Thank you so much Scooby


----------



## dancingnurse2

I am PUPO! Two beautiful embies!


----------



## ARKHUNE

Awesome dancing!!!!! Baby dust


----------



## JACKDOLL

Hi ladies...
I haven't been on momtastic in a while, but I'm back and ready to start a FET cycle soon... 
just wondering about success rates with a FET.. don't really know much about FET tbh. 

I've had 2 fresh IVF cycles, 1 BFN & the other a healthy 2 year old girl currently sleeping & totally worth the wait, pain & heartache..:baby:
Baby Bella is now hoping she gets a baby brother or sister soon...
I have 2, day5 blasts. Not sure about grades... (should I know this or are they graded once thawed)

I hope you's all get your miracles soon, stay strong & take one day at a time :) it will happen xxxx


----------



## star25

Yay dancing! Exciting times ahead x

Hi jackdoll, nice to hear from you again! I've only ever had fets, I have heard they are more successful, my first is dd 17 months, second was a bfp but blighted ovum, third was a bfn and forth will be starting in a week or 2 I hope!


----------



## JACKDOLL

Hi star. That's great we will be starting around the same time. Do you know your grades?
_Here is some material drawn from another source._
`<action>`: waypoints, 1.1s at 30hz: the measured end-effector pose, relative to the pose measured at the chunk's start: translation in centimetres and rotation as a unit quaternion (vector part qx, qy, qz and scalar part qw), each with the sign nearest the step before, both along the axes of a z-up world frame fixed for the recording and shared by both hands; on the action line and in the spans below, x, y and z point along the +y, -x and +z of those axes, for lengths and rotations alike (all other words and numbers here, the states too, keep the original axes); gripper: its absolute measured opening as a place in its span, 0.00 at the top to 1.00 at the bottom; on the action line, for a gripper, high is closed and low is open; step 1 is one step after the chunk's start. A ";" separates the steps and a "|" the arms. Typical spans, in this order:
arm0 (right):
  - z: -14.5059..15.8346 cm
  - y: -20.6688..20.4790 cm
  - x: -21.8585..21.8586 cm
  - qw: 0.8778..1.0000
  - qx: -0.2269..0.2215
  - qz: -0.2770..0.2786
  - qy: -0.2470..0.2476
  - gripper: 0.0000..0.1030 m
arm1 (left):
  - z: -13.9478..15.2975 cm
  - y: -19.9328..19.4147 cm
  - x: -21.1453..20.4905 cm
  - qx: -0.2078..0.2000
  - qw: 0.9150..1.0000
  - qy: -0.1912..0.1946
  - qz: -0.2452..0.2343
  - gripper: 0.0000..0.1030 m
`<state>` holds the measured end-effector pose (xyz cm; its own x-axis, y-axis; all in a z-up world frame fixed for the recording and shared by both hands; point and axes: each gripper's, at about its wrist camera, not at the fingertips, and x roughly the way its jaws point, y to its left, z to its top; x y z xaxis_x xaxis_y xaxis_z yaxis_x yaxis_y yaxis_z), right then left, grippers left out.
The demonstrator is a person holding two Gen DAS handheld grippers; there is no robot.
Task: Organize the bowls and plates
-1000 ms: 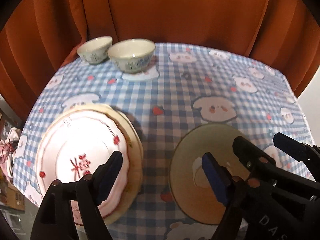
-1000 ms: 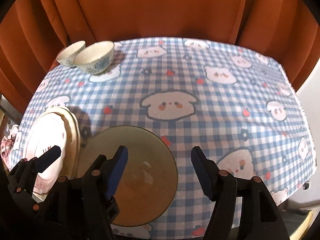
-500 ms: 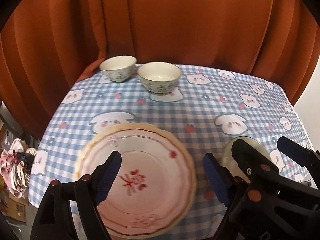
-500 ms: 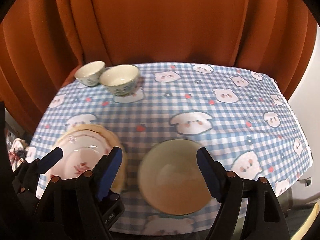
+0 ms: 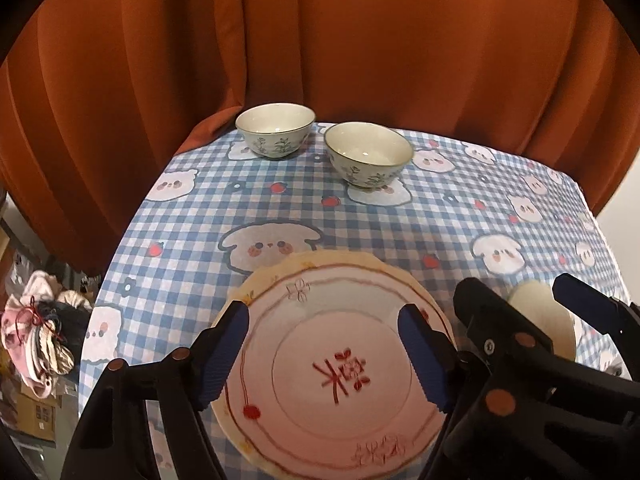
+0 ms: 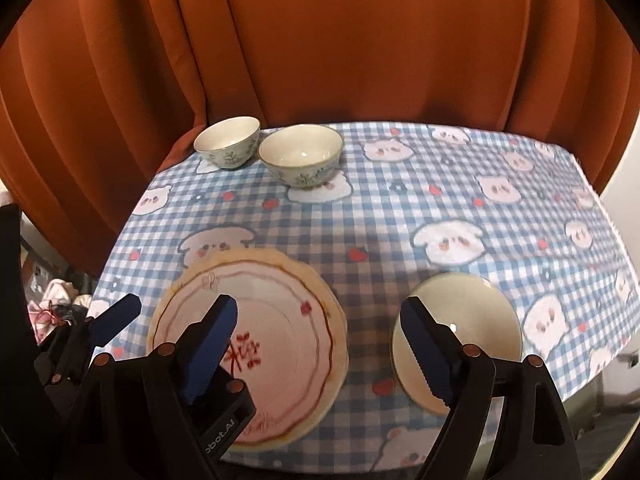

I have 2 embies, fingers crossed they survive the thaw.... can I ask you how long the process is? Or is everyone different? Xxx


----------



## star25

I have 5 left, started with 8 but off the top of my head I don't know the grades 
With my first 2 I had baseline scan, started estrogen, lining check 10 days later but lining wasn't thick enough so another 7 days of estrogen, second lining check all OK so started progesterone and transfer 5 days later so 22 days from first scan to transfer 
With the last one my lining was thick enough on first check so that one took 15/16 days from first scan to transfer 
Good to hear we will be cycle buddies, there is another thread with a few of us starting around the same time, I'll find the link and you can join us there


----------



## star25

Haha just seen you're in it already!


----------



## Lana Farrell

Good luck dancing!

Welcome jackdoll and good luck too!


----------



## star25

How are you feeling lana?


----------



## ARKHUNE

Hey question ladies, 
I have had sort of steady twinges all the way up until now. I'm approximately 5 weeks and 3 days. I was feeling the twinges here and there throughout the day. Now I only seem to feel them slightly at night. I guess for those of you that have been pregnant and went full term did you have days where you felt nothing in your belly?
Thank you :)


----------



## Lana Farrell

Ark for sure exactly what you just said, totally normal. I remember saying to my oh 'I'm worried because I haven't had any symptoms for a few days!' And then they'd all come back, and go again. Lately I keep getting quite painful period cramps in the afternoon/evenings, and these ripping like pains all over but that's my endo stretching I remember it with my first pregnancy too. You'll be just fine don't worry 

Hey star, how are you? As for me not so great. I have a chest/throat infection, still getting that awful rib thing at night, and my disc is still causing me agony and can barely walk. I'm weaning myself off my steroids and on other meds now too which will hopefully help me. On the positive side i had my scan Thursday and they were perfect, moving around, lovely healthy heartbeats, saw arms, legs and noses lol was lovely cheered me right up! 

Scooby how are you?


----------



## star25

So lovely to hear about your scan lana, so pleased for you 
Sorry you're feeling poorly still, doesn't sound nice what with first tri symptoms thrown in! Wishing you well soon


----------



## Lana Farrell

Bring on the second trimester please!


----------



## ARKHUNE

That's exactly what has been happening. I only get the twinges and cramps mostly at night! Thanks Lana I feel so much better !!!


----------



## xx Emily xx

Hi ladies

Sorry I've been MIA for ages. Had a rubbish time with another cancelled cycle because of lining not thickening. 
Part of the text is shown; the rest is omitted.